Il y avait aussi un très bon hôtel décliné façon haras, mais je n'entretiens aucune fascination pour le thème du cheval, j'en suis tombé étant enfant et j'attends encore que des scientifiques démontrent qu'il est intellectuellement supérieur au chien. J'ai toujours vu l'équitation comme une activité douteuse, d'un esthétisme débattable, un sport d'apprentis sorciers à l'élitisme comique, dont j'exclus bien sûr les cavaliers d'époque, comme ceux de la troupe de la cité de Carcassonne que j'ai pu voir il y a quelques années, et qui ont ce mérite d'en faire une technique au service de la reconstitution historique, et non pour se féliciter d'un passage de haies.
Et puis le bar-lounge sur fond de box d'écurie, allons. Regardez le hall épuré et lumineux d'un Sofitel ou de n'importe quel établissement qui se tient, vous ne verrez jamais une tête de pur-sang noir croisée d'une cravache, et il y a une raison à cela. Je comprends le sens de ce pari commercial qui prétend au raffinement avec son immense domaine à la végétation rase, cela dit pourquoi se compromettre d'une selle géante en PVC brun au-dessus des tables du restaurant. Mêmes les buissons de la cour ont été taillés selon le règlement olympique et dotés d'une barre blanche de franchissement. Décidément, nous n'avons pas les mêmes valeurs.

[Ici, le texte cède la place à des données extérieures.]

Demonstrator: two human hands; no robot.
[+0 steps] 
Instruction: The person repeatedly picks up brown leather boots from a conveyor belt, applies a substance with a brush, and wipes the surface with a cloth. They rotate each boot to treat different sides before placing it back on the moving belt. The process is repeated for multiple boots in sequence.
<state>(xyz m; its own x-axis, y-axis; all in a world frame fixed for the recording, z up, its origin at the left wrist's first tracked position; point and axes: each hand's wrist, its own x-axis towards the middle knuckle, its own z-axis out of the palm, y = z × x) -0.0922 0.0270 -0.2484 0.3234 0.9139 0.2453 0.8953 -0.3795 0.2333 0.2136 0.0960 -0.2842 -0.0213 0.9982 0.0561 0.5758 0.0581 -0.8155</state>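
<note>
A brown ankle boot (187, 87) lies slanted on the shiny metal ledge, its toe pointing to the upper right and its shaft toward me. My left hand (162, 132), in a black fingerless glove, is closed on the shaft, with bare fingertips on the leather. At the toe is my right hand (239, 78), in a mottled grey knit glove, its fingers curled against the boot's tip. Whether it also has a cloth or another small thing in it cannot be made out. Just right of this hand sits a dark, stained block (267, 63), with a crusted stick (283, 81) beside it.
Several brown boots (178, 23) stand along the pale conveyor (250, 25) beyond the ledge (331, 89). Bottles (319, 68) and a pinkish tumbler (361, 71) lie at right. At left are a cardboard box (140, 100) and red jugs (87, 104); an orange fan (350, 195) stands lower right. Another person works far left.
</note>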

Á la maison, je ne parle plus, j'erre de nuit en égrenant les jours à rallonge, j'écoute des archives de l'INA sur Céline ; la valise attend elle aussi, encore grande ouverte sur les dernières heures de fébrilité qui me couvrent moi, des pieds aux épaules, et les murs et tous les objets, d'une pellicule de givre. Seuls la tête et le cou sont bouillants, et le bas-ventre, chakra sacré des nouvelles expériences et de l'abondance mais surtout de la frustration et du ressentiment, est tendu d'un entremêlement nerveux, source d'une sudation sèche et froide. Je grignote des morceaux de quiche lorraine de la boulangerie d'en bas, arrachés par morceaux dans le frigidaire, en regardant la rue dans le noir, soudainement suspicieux à l'égard de mon enthousiasme et malgré tout résigné quant à mon comportement.